DIRECTIONS FOR THIS TASK
Give the data again exactly, without images.

··· DATA FOR THE TASK

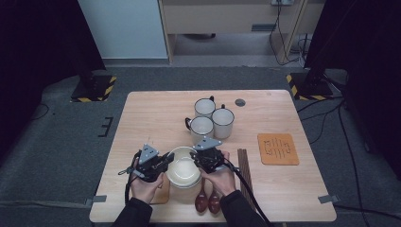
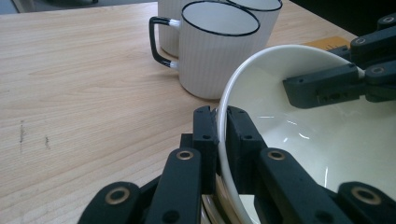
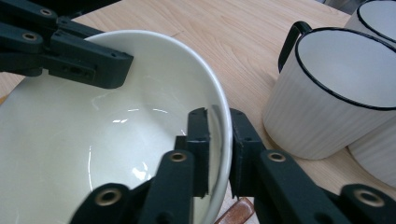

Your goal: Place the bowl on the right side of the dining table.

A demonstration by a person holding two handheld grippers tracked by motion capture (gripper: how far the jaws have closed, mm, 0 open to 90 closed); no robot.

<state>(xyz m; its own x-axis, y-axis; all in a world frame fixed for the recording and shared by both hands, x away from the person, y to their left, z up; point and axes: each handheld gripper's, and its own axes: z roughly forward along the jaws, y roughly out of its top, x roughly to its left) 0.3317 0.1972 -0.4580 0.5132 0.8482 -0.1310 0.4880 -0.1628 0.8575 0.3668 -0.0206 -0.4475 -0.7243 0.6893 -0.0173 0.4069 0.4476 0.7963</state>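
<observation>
A white bowl [image 1: 182, 171] sits at the near middle of the wooden table [image 1: 151, 118], on top of what looks like a second bowl. My left gripper [image 1: 165, 164] is shut on its left rim, one jaw inside and one outside, as the left gripper view shows on the bowl [image 2: 327, 140] with the gripper [image 2: 222, 115]. My right gripper [image 1: 196, 160] pinches the opposite rim in the same way; in the right gripper view it [image 3: 219, 122] straddles the bowl [image 3: 93, 140]. Each view also shows the other gripper across the bowl: the right gripper [image 2: 334, 86] and the left gripper [image 3: 84, 65].
Three white mugs [image 1: 211, 119] with black rims stand just behind the bowl, the nearest mug [image 2: 215, 51] close to it. Dark chopsticks [image 1: 243, 166] lie to the right, two brown wooden spoons [image 1: 208, 201] at the front, an orange mat [image 1: 278, 149] farther right.
</observation>
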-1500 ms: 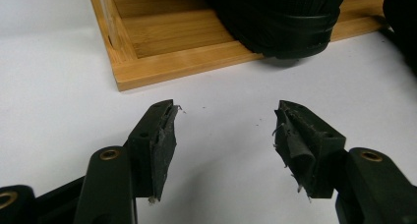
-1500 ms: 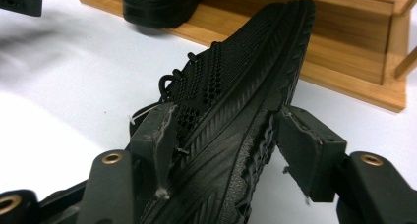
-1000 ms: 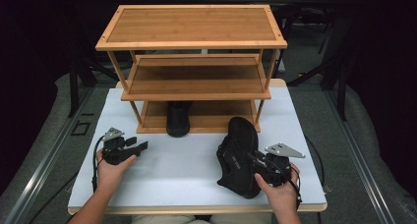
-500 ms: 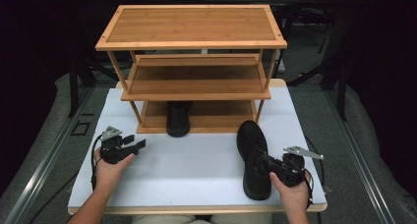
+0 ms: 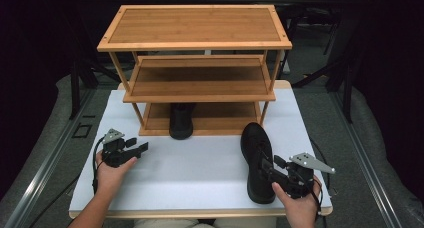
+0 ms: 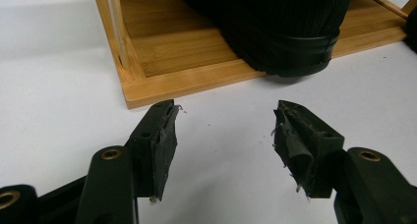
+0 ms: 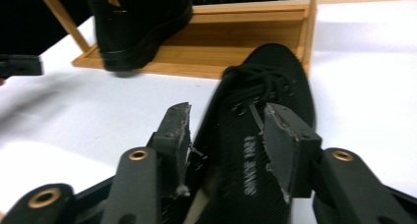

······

TASK OUTPUT
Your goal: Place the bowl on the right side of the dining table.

A demonstration by a person holding two handheld grippers tracked by motion capture (gripper: how far the jaws have closed, mm, 0 open to 90 closed); no robot.

<state>(xyz m; its own x-axis, y-axis; all in a world frame fixed for the recording and shared by both hands, x away from the person, y to their left, z up; point and axes: each handheld gripper's, and its own axes: z roughly forward along the jaws, y roughly out of its top, x roughly to its left) 0.3317 0.1972 -0.4580 0.5132 0.8482 -0.1310 0.4880 -0.1628 0.8575 0.3668 -0.0206 -0.4475 -0.7243 0.6893 -0.0173 0.4069 0.4476 0.7963</state>
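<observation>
A white bowl [image 1: 182, 171] sits at the near middle of the wooden table [image 1: 151, 118], on top of what looks like a second bowl. My left gripper [image 1: 165, 164] is shut on its left rim, one jaw inside and one outside, as the left gripper view shows on the bowl [image 2: 327, 140] with the gripper [image 2: 222, 115]. My right gripper [image 1: 196, 160] pinches the opposite rim in the same way; in the right gripper view it [image 3: 219, 122] straddles the bowl [image 3: 93, 140]. Each view also shows the other gripper across the bowl: the right gripper [image 2: 334, 86] and the left gripper [image 3: 84, 65].
Three white mugs [image 1: 211, 119] with black rims stand just behind the bowl, the nearest mug [image 2: 215, 51] close to it. Dark chopsticks [image 1: 243, 166] lie to the right, two brown wooden spoons [image 1: 208, 201] at the front, an orange mat [image 1: 278, 149] farther right.
</observation>
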-1500 ms: 
-1500 ms: 
-1000 ms: 
-500 ms: 
+0 ms: 
+0 ms: 
+0 ms: 

Nothing more remains to be added to the answer.